Post date: Jul 6, 2014 11:35:50 PM

When to Defend Your Home, When to Flee

Recently I saw some three videos that got me thinking about how different people are from their homes when fire comes.

The oldest was TV footage showing a grief stricken resident of the Oakland Hills being interviewed, close behind the fire line during the 1991 firestorm, about loosing her home. She keeps turning away from the camera as wind gusts come through, then turning back after they pass. She's avoiding the flurries of embers carried on the wind. It's annoying enough for her to avert her face, but not enough to to drive her from the scene.

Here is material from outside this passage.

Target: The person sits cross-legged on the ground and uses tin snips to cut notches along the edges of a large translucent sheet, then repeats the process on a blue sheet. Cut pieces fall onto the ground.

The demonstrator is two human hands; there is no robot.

The other two were experiments by US Forest Service fire scientist Jack Cohen.

The first is of a house in a wind tunnel. There are no flames, just a blizzard of embers resembling the TV footage from Oakland. The house looks pretty much like any house in Bonny Doon, right down to the pine needles in the rain gutters and on the roof. In about as long as the Oakland Hills interview, around 70 seconds, the needles catch fire, then the eaves and roof, until the entire house is ablaze.

Embers are irritating to people, and fatal to unmaintained structures.

The third is of a house in the Yukon freshly built for the experiment, with some dummies in protective fire clothing nearby. The video cuts to an aerial view of the 5 acre test patch of dry, mature pine forest being being consumed by fire. Again, though the house is up to fire code, it's nothing special, plywood walls, single pane windows and a standard roof, but there are no gutters, no litter on the roof, and no landscaping. In about 70 seconds, the flame front races through. The camera cuts back to Cohen returning to examine the site and read the recordings from the dummies. The house is standing, not much the worst for wear, and the protective clothing is unscathed. Cohen discovers that the temperature at the dummies has reached 1400°.

1400° will kill a person in about 5 seconds, but it takes 23 minutes to ignite a wood frame structure with radiant heat at that temperature.

The lesson is clear: The time and technique to defend your home is to make sure that the gutters and roof are clean, your landscaping low and green, long before the ember blizzard ahead of a wildfire reaches your house. In those few minutes after the onset of the embers, wouldn't you rather be gathering your children, animals, and family photos then getting away than climbing a ladder to clean your roof? When the flame front sweeps through, you need to be far away. A Fire Safe home will survive, but you won't.